Willy reported it working before the audit, but is waiting for a release
now for further testing. I've added the magic offset which was missing
from these indexes (and related size pre-check).

>
>> + const char *clen = in.buf.rawContent() + Proxy2p0magic.length() + 2;
>
> How do we know that in.buf has at least Proxy2p0magic.length() + 2 bytes?
>

Fixed.

>
>> + const char *clen = in.buf.rawContent() + Proxy2p0magic.length() + 2;
>> + const uint16_t len = ntohs(*(reinterpret_cast<const uint16_t *>(clen)));
>
> Could this cast violate integer alignment rules on some platforms? If
> yes, we may have to memcpy those two bytes first. I do not think we can
> guarantee any specific alignment for in.buf.rawContent() and, hence, we
> cannot guarantee any specific alignment for clen.
>

Unsure. The uint16_t should be compiled as 8-bit aligned AFAIK. In
theory we only encounter that type of problem with the more complex
types (like pax below).

I dont like casting anyway, so if you have any better way to do it
without a double data copy I am interested. Note that ntohs() is
effectively one data copy.

>
>> + const pax *ipu = reinterpret_cast<const pax*>(extra.rawContent());
>
> Similar alignment concerns here, exacerbated by the complexity of the
> "pax" structure. I think we have to memcpy that.
>
>> + typedef union proxy_addr {
>> + } pax;
>
> This looks like we are trying to declare the same type twice. Can we
> drop "typedef" and replace unused "proxy_addr" with "pax"?

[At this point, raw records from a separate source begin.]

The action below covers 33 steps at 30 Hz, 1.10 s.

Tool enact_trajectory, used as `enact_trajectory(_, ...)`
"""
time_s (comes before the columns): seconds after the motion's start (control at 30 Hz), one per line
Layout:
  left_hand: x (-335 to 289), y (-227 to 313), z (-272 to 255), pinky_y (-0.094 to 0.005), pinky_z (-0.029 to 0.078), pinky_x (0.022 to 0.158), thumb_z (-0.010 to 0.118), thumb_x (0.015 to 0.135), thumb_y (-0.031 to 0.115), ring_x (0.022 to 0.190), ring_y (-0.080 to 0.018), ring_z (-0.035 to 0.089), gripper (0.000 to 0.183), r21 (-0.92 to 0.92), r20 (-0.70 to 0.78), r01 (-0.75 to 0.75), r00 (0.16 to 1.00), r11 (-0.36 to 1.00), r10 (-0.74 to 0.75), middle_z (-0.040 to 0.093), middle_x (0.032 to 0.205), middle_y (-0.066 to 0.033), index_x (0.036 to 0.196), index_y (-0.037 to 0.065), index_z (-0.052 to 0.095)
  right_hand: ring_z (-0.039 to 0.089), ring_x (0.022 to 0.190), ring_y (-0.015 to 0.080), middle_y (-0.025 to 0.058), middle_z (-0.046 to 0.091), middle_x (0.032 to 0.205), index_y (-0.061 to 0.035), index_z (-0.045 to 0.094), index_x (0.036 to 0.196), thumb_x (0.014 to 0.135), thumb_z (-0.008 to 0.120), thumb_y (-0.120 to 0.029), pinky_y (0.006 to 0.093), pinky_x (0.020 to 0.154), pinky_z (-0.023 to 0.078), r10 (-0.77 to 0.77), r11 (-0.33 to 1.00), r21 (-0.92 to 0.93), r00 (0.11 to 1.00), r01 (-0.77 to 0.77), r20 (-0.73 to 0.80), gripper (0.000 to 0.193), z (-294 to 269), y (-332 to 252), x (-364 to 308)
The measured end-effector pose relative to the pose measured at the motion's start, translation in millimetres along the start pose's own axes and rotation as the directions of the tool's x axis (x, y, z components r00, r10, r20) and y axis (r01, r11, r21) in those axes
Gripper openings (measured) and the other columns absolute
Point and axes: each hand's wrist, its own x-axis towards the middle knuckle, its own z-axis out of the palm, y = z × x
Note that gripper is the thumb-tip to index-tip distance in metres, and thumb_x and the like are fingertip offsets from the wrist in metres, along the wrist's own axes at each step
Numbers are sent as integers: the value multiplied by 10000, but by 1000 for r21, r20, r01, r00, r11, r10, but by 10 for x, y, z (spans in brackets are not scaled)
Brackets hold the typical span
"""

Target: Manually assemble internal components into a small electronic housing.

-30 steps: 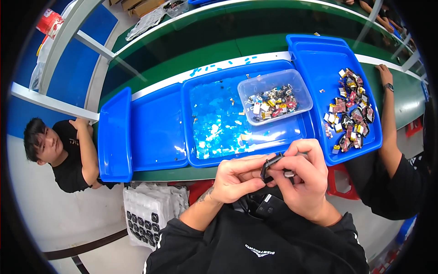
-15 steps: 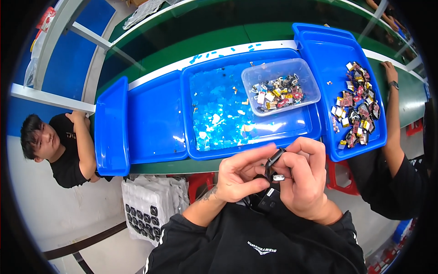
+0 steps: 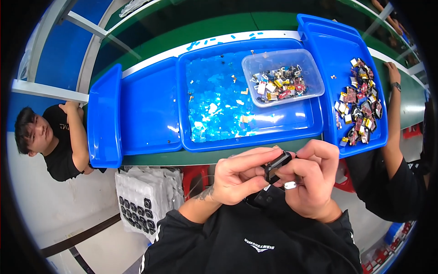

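Blue panels (image 3: 59,52) stand behind a white metal frame (image 3: 50,92); at least 2 red stools (image 3: 193,176) sit below the green table (image 3: 205,158).

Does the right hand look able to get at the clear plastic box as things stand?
Probably yes: the clear plastic box is open-topped with nothing visibly blocking it, though the right hand is occupied with the black part.

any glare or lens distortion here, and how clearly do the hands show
Head view: bright white glare on the blue pieces, with paler streaks on the tray; head view: fisheye bends the white strip and the corners go black; head view: left hand and right hand look fairly clear, though the black part shows little fine detail.
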Motion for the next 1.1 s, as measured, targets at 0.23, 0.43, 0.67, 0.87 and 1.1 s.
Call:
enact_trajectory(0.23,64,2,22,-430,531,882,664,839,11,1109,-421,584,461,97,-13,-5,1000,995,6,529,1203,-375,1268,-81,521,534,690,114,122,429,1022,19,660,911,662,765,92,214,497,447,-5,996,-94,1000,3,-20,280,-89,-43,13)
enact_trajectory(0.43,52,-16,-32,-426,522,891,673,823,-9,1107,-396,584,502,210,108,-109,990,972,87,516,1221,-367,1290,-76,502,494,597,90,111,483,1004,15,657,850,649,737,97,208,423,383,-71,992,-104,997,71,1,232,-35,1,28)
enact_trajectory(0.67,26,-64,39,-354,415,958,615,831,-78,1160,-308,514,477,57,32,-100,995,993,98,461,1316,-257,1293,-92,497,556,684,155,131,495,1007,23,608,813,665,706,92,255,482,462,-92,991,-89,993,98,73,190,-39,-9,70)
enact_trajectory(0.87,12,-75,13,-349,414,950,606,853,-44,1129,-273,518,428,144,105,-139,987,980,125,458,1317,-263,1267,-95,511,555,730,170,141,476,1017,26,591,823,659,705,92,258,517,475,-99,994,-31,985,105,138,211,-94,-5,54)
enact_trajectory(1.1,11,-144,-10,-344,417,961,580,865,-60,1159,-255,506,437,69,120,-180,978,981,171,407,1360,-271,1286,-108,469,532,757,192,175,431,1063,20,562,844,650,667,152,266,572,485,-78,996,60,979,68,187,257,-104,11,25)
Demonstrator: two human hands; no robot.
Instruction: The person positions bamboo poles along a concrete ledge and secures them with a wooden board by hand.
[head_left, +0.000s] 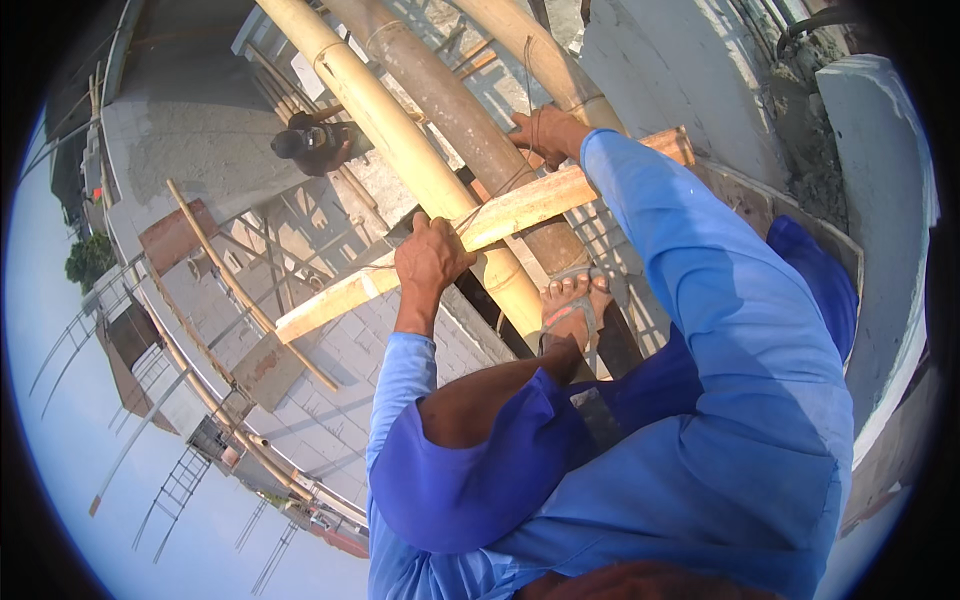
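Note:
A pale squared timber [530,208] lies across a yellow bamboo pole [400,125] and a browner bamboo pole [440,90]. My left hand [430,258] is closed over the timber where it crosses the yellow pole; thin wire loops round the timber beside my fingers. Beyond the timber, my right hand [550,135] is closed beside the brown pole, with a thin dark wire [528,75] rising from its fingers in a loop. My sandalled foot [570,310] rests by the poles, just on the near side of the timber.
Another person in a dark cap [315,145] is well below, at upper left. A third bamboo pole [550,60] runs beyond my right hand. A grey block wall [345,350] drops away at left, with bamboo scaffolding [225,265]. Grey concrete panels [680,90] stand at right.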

It seems to be accepted without copious "union pax". But this is where I
really start to worry about alignment on the cast. IIRC, the typedef
usually aggregates the compiler knowledge about type size etc into a new
type record for compile optimizations. Leaving it out the compiler has
to manage two varying size details about union contents.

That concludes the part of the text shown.